NBA Stats: Radar Charts and Regression

knitr::opts_chunk$set(message=FALSE, error=FALSE, warning=FALSE)

library(dplyr)
library(ggplot2)
library(hablar)
library(readxl)
library(fmsb)

It’s summer and I have four days where I need to do something to keep myself busy, so instead of League of Legends Data, I will look at NBA data. I considered looking at this a year ago, but I saw how many players there are and it looked a little intimidating.

I will first subset the data to only players that have completed data.

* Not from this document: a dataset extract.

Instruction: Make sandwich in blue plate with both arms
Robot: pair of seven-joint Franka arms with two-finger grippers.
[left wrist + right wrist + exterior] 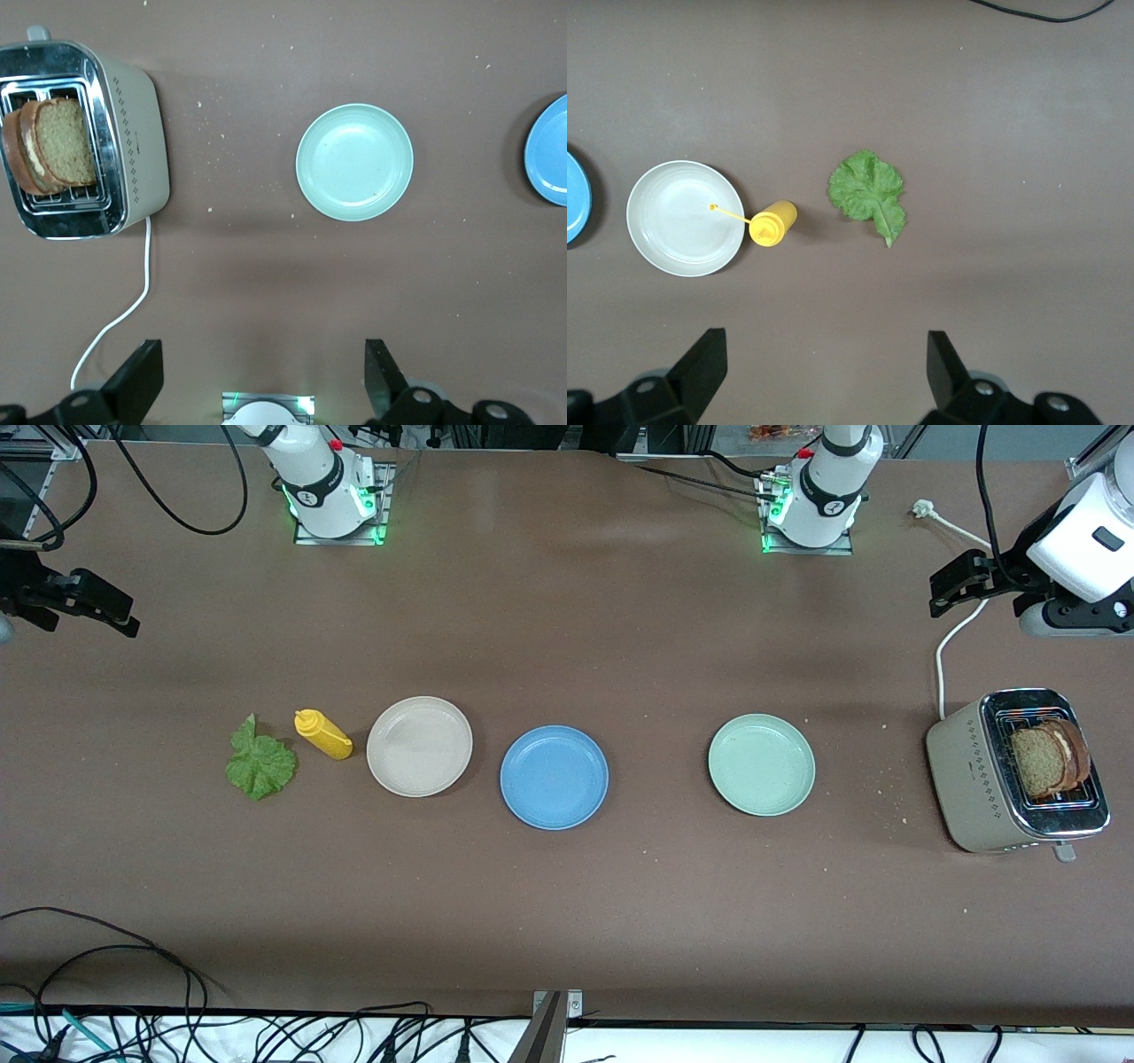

nba <- read_xlsx("nba_stats.xlsx")

nba2 <- nba[complete.cases(nba),]

nba2 <- nba2 %>% convert(fct(team, position))

The number of players went from 716 to 662, so not much of a decrease.

PCA

Completed cases

Let’s do PCA analysis as usual. I’m actually interested in seeing if there’s actually a noticable difference between players, similar to the words data.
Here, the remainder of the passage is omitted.